> PROMPT: Only one span of the listing below should come back. It runs from the line with "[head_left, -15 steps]" through the line with "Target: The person", and each of its lines must be reproduced exactly.
(SOURCE DATA begins)
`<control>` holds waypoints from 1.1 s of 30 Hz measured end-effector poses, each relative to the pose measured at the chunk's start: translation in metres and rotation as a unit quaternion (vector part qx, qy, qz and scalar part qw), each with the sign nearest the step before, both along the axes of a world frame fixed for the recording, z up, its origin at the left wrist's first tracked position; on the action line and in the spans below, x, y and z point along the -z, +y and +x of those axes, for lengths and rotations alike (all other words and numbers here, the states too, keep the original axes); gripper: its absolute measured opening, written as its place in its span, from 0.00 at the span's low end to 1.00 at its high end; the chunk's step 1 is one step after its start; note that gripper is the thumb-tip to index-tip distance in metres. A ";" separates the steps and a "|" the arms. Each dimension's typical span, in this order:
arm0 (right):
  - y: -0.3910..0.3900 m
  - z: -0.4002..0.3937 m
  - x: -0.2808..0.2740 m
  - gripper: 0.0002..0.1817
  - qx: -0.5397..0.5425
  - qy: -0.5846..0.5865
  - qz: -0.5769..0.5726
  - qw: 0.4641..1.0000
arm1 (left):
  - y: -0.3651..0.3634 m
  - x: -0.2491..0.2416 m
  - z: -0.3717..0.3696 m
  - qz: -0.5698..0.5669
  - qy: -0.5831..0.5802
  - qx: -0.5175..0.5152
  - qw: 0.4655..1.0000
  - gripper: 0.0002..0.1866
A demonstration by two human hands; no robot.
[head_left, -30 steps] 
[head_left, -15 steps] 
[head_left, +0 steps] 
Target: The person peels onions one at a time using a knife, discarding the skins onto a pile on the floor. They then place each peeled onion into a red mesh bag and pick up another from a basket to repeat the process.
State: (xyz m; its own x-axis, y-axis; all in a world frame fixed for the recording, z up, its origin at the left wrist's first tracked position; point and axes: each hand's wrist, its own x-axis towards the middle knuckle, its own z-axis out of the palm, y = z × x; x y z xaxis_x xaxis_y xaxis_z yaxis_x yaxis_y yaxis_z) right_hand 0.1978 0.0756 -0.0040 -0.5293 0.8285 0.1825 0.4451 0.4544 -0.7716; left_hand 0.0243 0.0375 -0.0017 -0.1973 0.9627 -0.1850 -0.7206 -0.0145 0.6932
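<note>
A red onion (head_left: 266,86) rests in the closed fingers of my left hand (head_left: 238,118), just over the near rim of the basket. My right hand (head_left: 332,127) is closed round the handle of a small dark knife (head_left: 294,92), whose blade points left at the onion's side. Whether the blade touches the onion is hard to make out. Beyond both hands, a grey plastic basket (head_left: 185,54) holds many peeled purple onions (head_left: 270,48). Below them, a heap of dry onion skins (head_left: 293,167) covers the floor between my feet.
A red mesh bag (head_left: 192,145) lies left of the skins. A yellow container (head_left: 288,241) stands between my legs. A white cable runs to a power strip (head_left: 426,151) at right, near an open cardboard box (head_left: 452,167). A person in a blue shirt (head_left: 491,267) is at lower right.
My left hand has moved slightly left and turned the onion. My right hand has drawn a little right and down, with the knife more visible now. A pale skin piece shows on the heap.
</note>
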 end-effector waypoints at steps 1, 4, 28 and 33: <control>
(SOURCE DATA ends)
> YOUR RESPONSE:
[head_left, -15 steps] 
[head_left, +0 steps] 
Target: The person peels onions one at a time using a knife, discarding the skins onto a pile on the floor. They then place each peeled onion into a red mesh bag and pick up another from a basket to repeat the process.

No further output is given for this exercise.